Il mito di Scilla viene raccontato nel XIV libro delle Metamorfosi di Ovidio, che la presenta come una ninfa di incredibile bellezza, che era solita recarsi sugli scogli di Messina per passeggiare sulla spiaggia e fare il bagno nelle acque cristalline. Una sera, incontrò un dio marino che un tempo era stato un pescatore di nome Glauco. Secondo la leggenda Glauco si innamorò pazzamente della ninfa e andò dalla maga Circe per chiederle un filtro d’amore, ma quest’ultima a sua volta si invaghì di lui. Dopo essere stata rifiutata, Circe, offesa e rosa dalla gelosia, decise di vendicarsi sull’innocente Scilla, che non aveva nessuna colpa. Così la maga preparò una pozione magica che versò nelle acque in cui Scilla nuotava, tramutandola in un mostro con le teste di sei cani attorno alla vita e con tre file di denti. Scilla era divenuta immortale e seminava strage e terrore tra i naviganti che le passavano vicino.
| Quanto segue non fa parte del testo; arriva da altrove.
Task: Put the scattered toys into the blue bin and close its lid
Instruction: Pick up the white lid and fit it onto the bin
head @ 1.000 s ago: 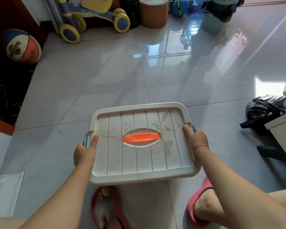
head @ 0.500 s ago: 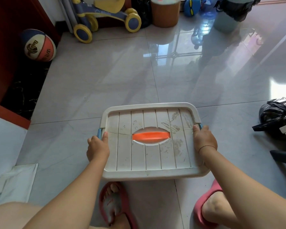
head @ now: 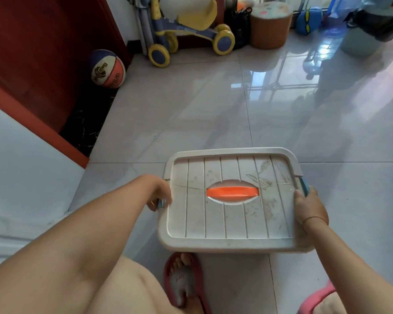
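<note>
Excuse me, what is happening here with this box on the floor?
A person crouches over a storage bin on the tiled floor. The white lid lies flat on the bin and hides its body. The left hand has its grip on the blue clasp at the left side. The right hand holds the lid's right edge, beside the second clasp. Whether the clasps are locked cannot be told. A basketball and a ride-on toy are by the far wall.
</note>
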Action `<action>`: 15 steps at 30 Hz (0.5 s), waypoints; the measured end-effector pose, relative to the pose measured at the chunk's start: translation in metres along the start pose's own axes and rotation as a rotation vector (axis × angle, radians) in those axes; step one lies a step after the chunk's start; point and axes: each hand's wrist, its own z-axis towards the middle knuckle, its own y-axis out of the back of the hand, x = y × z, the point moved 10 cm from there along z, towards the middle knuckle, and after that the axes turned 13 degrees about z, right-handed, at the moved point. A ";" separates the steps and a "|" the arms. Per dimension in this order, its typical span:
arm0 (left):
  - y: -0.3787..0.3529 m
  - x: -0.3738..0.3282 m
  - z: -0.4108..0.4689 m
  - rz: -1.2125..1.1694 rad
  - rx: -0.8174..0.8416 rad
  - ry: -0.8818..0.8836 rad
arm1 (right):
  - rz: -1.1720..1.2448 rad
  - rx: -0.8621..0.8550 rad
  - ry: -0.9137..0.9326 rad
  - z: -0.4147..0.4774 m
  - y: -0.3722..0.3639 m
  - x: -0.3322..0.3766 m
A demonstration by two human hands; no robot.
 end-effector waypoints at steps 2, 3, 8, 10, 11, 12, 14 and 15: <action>0.001 0.015 0.003 -0.126 0.094 0.006 | -0.002 0.028 0.039 0.006 -0.016 0.019; 0.004 0.024 0.005 -0.180 0.092 -0.012 | -0.006 0.037 0.050 0.007 -0.025 0.029; 0.003 0.126 0.028 -0.495 -0.190 0.035 | 0.052 0.125 0.197 -0.004 -0.093 0.103; -0.020 0.176 0.031 -0.739 -0.253 0.095 | 0.062 0.213 0.259 -0.013 -0.130 0.139; -0.030 0.197 0.029 -0.822 -0.311 0.132 | 0.053 0.275 0.287 -0.020 -0.151 0.155; -0.042 0.219 0.025 -0.883 -0.388 0.175 | 0.035 0.347 0.318 -0.029 -0.172 0.172; -0.069 0.265 0.014 -0.947 -0.531 0.333 | -0.040 0.490 0.389 -0.053 -0.215 0.203; -0.085 0.281 0.005 -1.008 -0.538 0.411 | -0.096 0.562 0.431 -0.068 -0.236 0.216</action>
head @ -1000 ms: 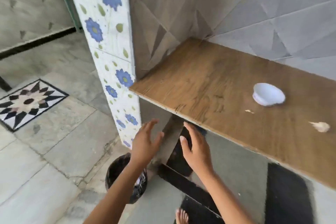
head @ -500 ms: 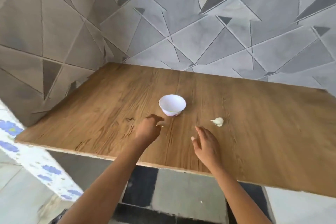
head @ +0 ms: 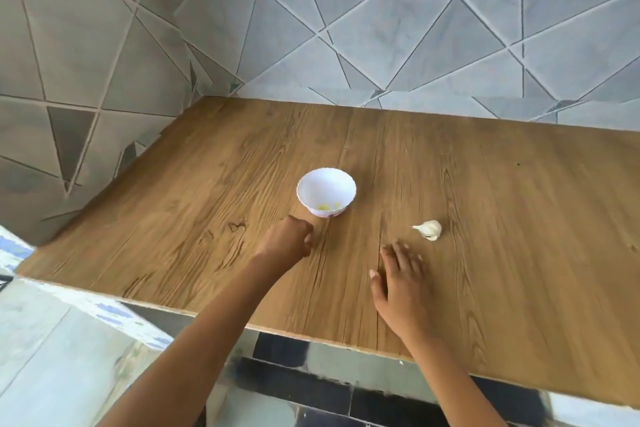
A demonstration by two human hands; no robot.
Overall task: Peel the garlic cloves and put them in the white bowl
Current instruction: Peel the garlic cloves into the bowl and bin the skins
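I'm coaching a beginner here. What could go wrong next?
The left hand is curled right beside the bowl; a careless move could knock it and spill the yellowish bits inside. The garlic lies loose ahead of the open right hand; a sweeping reach might push it away rather than catch it.

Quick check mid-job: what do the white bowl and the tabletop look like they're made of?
White bowl: glossy, with a thin scalloped rim; probably plastic or melamine, possibly ceramic. Tabletop: matte brown wood-grain surface with a thin pale front edge; likely laminate-faced board rather than solid wood.
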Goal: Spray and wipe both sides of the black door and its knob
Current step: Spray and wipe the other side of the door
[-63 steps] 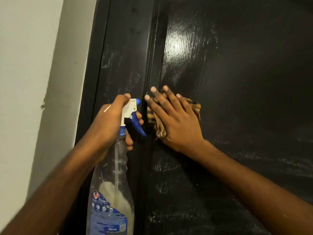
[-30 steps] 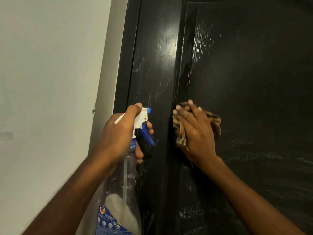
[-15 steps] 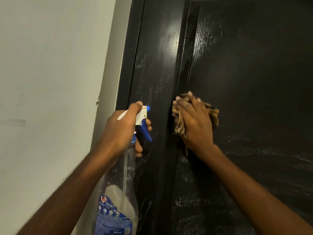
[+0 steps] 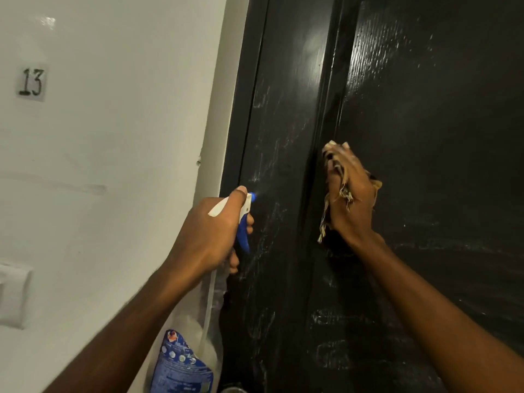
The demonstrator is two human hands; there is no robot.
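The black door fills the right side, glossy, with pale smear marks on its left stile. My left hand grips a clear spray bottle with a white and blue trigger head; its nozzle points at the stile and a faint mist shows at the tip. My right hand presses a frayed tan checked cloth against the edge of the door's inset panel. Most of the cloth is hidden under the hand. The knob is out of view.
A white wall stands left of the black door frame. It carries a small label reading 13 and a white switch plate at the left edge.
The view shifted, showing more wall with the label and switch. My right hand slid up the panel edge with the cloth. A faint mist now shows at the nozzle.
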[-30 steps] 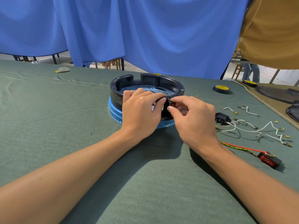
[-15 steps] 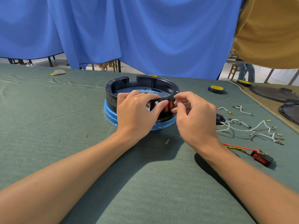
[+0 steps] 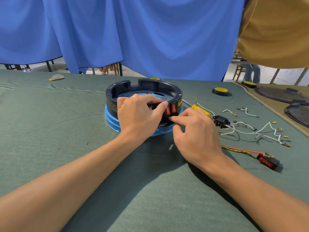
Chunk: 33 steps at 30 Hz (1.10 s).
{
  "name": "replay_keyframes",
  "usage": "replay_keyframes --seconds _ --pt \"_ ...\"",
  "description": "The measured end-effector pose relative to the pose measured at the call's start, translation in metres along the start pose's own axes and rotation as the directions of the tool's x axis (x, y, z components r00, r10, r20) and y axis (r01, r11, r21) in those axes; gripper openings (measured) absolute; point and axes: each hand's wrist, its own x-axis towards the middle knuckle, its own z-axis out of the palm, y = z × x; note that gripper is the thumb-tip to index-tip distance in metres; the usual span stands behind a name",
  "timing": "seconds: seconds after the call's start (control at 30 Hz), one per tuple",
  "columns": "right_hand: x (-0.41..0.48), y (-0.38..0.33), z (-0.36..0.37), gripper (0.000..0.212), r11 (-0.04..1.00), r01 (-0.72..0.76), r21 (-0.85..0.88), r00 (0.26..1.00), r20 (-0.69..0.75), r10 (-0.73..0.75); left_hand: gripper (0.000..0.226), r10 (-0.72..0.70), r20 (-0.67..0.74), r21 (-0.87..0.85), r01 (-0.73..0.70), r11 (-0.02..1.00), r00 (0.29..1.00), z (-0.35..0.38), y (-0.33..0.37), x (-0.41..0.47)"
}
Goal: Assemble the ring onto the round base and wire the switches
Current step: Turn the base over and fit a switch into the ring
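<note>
Head view. The black plastic ring (image 3: 143, 87) sits on the round blue base (image 3: 111, 120), near the middle of the green cloth-covered worktop (image 3: 50, 131). Two red rocker switches (image 3: 170, 109) stand side by side in the ring's near wall.

Grip: the left hand (image 3: 138, 116) curls over that wall and holds the ring, its thumb just beside the left-hand switch. The right hand (image 3: 197, 131) points its index fingertip (image 3: 170, 117) at the wall just beneath the switches. Its other fingers are curled, and whether they hold anything cannot be told.

Both switches therefore lie between the two hands, touching or nearly touching the fingertips.

Well apart to the right lie a spare red rocker switch with red and yellow-green leads (image 3: 267, 161), a black socket (image 3: 220, 120) and loose white wires with brass terminals (image 3: 267, 131).

Risks, as judged:
- Uneven pressure could leave a switch crooked or only half seated in its opening.
- A hard push could slide the ring off the base, should the left hand slacken.
- The unconnected leads could easily be paired wrongly at the wiring step.
</note>
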Motion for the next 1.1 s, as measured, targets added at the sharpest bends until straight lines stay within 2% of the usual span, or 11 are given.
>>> replay_keyframes --seconds 0.27,0.73,0.9,1.1 --pt "-0.004 -0.006 -0.002 0.028 0.994 0.042 -0.099 0.998 0.041 -0.039 0.02 0.085 -0.005 0.001 -0.085 0.996 0.996 -0.001 -0.007 -0.005" --pt "0.0 -0.012 0.0 0.027 0.982 0.069 -0.175 0.987 0.153 -0.042 0.023 0.094 -0.025 0.009 -0.094 0.996 0.995 0.001 -0.008 -0.006" --pt "0.0 -0.006 -0.005 0.026 0.981 0.113 -0.158 0.982 0.169 -0.086 0.029 0.195 0.003 0.113 -0.195 0.974 0.981 0.001 -0.008 -0.012" --pt "0.015 0.009 -0.025 0.026 0.983 0.079 -0.168 0.992 0.112 -0.061 0.032 0.287 0.073 0.29 -0.295 0.91 0.955 0.005 -0.011 -0.014"
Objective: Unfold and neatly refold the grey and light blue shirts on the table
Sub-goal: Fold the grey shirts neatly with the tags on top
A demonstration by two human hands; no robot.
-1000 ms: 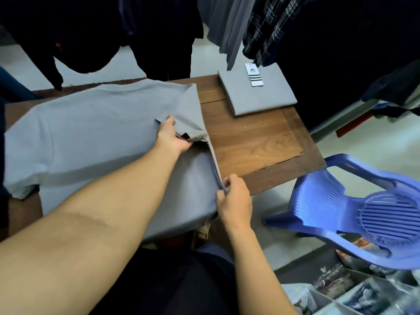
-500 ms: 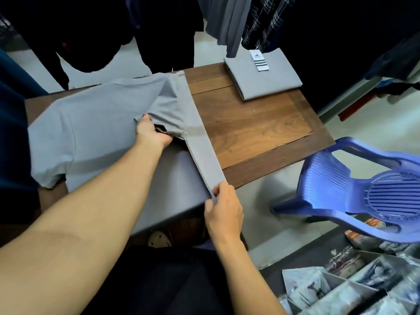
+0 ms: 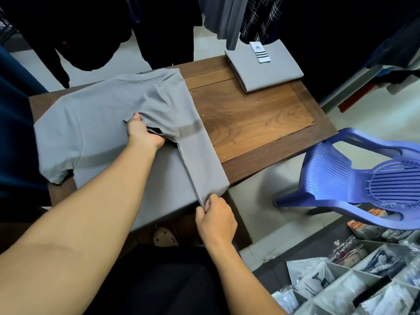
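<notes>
Grey shirt mid-fold on a wooden table, both hands on its turned-in right side.

The table point(image 3: 261, 123) carries the grey shirt point(image 3: 102, 133) on its left half, flat, collar at the far edge and hem hanging over the near edge, so its long axis runs away from the person; its right side is folded inward as a long strip along that axis. A blue plastic chair point(image 3: 341, 173) stands to the table's right. A folded shirt point(image 3: 272, 69) lies on the far right corner, well apart. The left hand point(image 3: 143, 133), fingers curled, grips the folded-in sleeve at mid-shirt; the right hand point(image 3: 216, 217) pinches the strip's hem corner between thumb and fingers.
</notes>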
Anche il mito di Cariddi viene presentato come una bellissima ninfa figlia di Poseidone e Gea, famosa per possedere una smisurata ingordigia, golosa e insaziabile. Cariddi era però anche incline ai furti e così un giorno rubò a Eracle una mandria di buoi che divorò. Eracle, figlio di Zeus, si adirò con Cariddi, e così per vendicarsi invocò suo padre che per punirla del suo gesto le scagliò addosso un fulmine e la gettò nelle acque dello Stretto di Messina, trasformandola in un mostro. Omero fu il primo a parlarne, dicendo che il mostro ingoiava tre volte al giorno un enorme quantità d'acqua per poi sputarla, creando vortici e forti correnti capaci di affondare qualsiasi nave.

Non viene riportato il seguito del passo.